___ GIVEN INFORMATION ___
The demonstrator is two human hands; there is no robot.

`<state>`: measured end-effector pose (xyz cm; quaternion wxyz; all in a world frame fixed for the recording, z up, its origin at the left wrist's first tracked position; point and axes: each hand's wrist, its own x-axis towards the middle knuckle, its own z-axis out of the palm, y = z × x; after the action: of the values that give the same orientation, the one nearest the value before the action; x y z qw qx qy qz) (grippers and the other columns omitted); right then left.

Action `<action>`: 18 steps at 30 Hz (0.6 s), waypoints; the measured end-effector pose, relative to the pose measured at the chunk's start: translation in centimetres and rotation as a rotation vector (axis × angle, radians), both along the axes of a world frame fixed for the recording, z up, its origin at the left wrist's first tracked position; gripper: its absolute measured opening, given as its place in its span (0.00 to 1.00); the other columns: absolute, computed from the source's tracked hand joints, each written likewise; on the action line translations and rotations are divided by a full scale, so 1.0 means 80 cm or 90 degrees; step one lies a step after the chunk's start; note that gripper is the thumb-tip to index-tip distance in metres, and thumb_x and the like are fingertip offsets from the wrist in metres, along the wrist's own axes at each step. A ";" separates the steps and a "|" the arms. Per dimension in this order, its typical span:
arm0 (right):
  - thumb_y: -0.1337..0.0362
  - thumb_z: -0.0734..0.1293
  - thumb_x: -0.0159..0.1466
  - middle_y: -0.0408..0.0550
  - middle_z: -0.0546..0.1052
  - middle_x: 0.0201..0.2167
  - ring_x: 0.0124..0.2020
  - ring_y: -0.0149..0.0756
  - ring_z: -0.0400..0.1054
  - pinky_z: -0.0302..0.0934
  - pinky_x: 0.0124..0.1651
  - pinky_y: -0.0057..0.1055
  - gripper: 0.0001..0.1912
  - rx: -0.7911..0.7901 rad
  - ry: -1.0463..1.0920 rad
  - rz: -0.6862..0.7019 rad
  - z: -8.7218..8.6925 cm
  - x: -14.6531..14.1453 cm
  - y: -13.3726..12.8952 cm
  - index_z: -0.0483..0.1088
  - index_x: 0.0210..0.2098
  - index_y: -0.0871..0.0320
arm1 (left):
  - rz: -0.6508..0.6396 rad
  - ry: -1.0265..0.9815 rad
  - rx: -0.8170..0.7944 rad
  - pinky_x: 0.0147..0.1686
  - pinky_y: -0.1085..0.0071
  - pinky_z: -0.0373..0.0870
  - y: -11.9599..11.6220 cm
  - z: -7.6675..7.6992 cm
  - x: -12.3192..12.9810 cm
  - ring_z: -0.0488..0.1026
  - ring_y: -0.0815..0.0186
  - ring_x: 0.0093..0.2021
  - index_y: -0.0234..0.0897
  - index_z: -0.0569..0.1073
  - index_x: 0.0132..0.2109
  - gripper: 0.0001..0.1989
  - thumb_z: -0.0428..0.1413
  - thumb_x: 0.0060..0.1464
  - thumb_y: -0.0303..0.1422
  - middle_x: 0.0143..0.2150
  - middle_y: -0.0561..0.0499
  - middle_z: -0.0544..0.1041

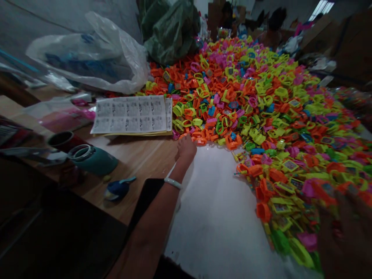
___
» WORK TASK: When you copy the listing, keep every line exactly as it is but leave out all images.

» YOUR RESPONSE:
The demonstrator is two human hands; there is no robot.

`<state>`: measured end-effector pose (xyz cm; quaternion wxyz; all in a world frame fixed for the recording, z up, its origin at the left wrist's first tracked position; point and axes: each hand's wrist, its own x-axis towards the middle knuckle, its own z-axis out of the palm, y = z × x; after the action: of the values that give the same orientation, the one nearest the value before the action; x y z qw qx qy qz) (grippers and the other columns omitted); right then left.

Action `<action>`: 18 steps at 30 Hz (0.6 s), waypoints; the measured end-effector pose, relative to the pose measured at the chunk's start: translation in centimetres and rotation as a rotation vector (axis × angle, radians), both along the axes of a world frame fixed for the recording, z up, its origin at the left wrist's first tracked position; gripper: its absolute measured opening, given as its place in its span (0.00 to 1.00); the other columns: absolute, computed from the source's tracked hand joints, each written likewise; on the action line translations and rotations are divided by a full scale, so 1.0 means 80 cm or 90 degrees; step one lies a step after the chunk's start; note that gripper is the thumb-tip to index-tip distance in metres, and thumb_x and the like are fingertip offsets from the wrist in metres, along the wrist's own axes at each step. A ";" separates the steps and a "|" the arms. Per dimension in this order, its typical span:
arm0 (right):
  - thumb_y: -0.1337..0.0362
  - thumb_z: -0.0734..0.1293
  - thumb_x: -0.0159..0.1466
  - middle_y: -0.0408..0.0550
  - middle_z: -0.0546..0.1052
  - middle_x: 0.0201..0.2167
  - ring_x: 0.0124..0.2020
  - ring_y: -0.0149..0.0756
  - ring_z: -0.0400..0.1054
  - pinky_z: -0.0302..0.0934
  - pinky_x: 0.0124..0.1651
  - pinky_y: -0.0057..0.1055
  - gripper: 0.0001..0.1912
  - rx: -0.7911..0.7901 rad
  - ry: -1.0463..1.0920 rad
  - rz: -0.6862..0.7019 rad
  - z: -8.7218..8.6925 cm
  - x: -14.6531..14.1453 cm
  - y: -13.3726..12.8952 cm
  - index_z: -0.0483..0.1088
  - index_x: 0.0210..0.2098
  - index_y: -0.0871..0.0320
arm1 (left):
  - rz: -0.6508..0.6396 rad
  - ry: -1.0265..0.9815 rad
  - rx: -0.8170..0.7944 rad
  - pinky_x: 0.0147..0.1686
  - pinky_y: -0.1085..0.0071
  - pinky_z: -0.0373..0.0870
  - y: -11.9599..11.6220 cm
  - z: -7.6675..7.6992 cm
  - x: -12.3192..12.9810 cm
  - ring_z: -0.0488..0.1026
  - ring_y: -0.0815..0.0186
  - ring_x: 0.0093..0.2021
  - index_y: -0.0234..0.0897
  - index_z: -0.0569..0.1073
  - index_x: 0.0132..0.2109
  - gripper: 0.0001..0.1989
  - thumb_z: -0.0428..0.1413
  - thumb_x: 0.0060..0.1464
  - thumb_y: -0.0303..0.1422
  - middle_x: 0.0143..0.2150
  - middle_y: -0.0561..0.0499
  - middle_z: -0.0544..0.1041

The response is now finished.